• **Work to complete**
In the entries below, find the line with "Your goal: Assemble" and the line with "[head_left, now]"; copy them and every line between them exactly, but not the pictures.

• **Collection entries**
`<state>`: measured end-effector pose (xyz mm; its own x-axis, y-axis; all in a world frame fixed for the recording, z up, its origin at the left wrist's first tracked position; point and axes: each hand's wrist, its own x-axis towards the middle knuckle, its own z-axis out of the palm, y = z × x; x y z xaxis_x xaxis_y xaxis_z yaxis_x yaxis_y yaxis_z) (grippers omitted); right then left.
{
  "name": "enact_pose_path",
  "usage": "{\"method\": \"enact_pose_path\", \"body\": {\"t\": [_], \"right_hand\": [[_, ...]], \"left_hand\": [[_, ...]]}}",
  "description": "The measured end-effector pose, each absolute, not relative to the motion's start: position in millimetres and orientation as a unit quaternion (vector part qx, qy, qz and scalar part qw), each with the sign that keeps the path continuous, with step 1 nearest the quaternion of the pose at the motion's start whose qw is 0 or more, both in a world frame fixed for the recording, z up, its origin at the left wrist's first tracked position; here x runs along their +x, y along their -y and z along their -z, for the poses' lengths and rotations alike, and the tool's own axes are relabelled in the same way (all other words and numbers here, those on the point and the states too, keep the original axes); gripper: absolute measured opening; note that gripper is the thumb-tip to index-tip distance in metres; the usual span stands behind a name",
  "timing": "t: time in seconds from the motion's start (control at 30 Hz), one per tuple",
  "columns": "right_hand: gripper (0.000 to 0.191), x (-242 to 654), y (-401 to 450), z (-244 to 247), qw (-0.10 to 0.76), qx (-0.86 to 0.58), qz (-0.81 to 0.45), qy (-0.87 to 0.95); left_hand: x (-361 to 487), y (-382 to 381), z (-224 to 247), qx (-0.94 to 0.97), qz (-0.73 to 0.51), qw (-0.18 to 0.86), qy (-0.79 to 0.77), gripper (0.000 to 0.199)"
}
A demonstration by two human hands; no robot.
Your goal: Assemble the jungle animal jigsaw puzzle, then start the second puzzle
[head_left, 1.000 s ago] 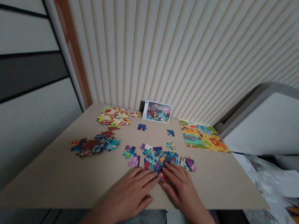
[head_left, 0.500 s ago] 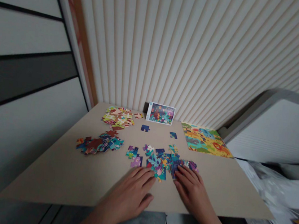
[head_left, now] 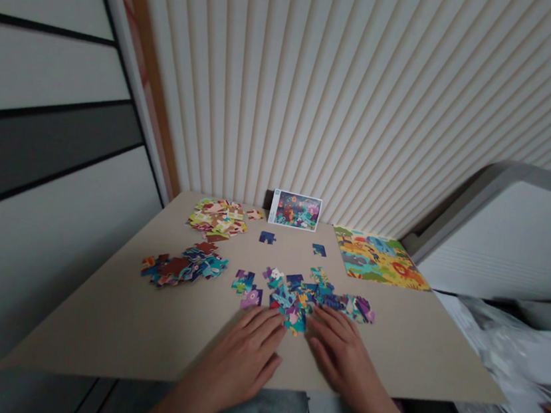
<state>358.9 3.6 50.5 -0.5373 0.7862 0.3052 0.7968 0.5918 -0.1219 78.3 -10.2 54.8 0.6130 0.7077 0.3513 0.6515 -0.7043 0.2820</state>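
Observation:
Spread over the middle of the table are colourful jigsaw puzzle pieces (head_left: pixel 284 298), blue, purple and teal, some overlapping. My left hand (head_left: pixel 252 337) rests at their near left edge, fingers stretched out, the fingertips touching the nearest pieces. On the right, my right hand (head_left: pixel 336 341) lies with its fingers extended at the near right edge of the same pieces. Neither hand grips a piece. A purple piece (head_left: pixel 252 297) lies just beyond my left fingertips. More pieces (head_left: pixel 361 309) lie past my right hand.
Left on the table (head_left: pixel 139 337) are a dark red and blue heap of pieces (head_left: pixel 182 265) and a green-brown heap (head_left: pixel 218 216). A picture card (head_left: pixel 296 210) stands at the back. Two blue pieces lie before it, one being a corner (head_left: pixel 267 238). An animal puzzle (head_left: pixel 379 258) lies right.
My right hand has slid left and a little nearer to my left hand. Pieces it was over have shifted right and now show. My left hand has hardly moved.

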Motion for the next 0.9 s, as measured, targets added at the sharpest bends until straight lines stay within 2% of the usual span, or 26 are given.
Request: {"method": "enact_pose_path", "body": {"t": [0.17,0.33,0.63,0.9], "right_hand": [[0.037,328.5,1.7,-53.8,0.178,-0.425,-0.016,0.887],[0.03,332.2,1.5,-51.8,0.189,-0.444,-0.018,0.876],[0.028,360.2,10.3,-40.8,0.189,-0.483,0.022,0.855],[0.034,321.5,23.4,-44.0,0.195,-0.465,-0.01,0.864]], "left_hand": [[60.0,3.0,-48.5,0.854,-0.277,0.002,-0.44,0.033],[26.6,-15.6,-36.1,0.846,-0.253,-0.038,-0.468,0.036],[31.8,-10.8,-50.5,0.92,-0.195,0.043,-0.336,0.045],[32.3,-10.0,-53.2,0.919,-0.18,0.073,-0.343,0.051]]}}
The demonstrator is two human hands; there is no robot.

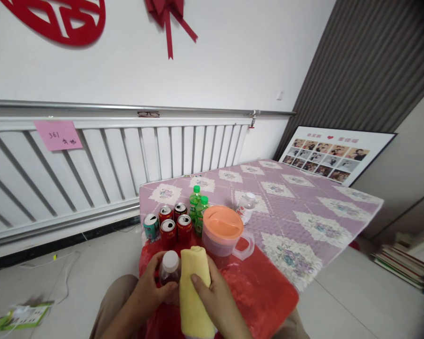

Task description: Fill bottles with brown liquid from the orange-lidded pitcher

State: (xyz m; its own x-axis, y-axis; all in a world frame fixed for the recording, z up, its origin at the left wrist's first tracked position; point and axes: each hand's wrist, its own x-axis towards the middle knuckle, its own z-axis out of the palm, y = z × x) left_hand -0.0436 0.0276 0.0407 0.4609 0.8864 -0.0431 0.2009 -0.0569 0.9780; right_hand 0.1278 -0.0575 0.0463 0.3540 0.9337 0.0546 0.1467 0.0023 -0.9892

• **Completed exercise**
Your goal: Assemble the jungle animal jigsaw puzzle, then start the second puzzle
[head_left, 1.000 s ago] 
[head_left, 0.500 s ago] 
[head_left, now] 

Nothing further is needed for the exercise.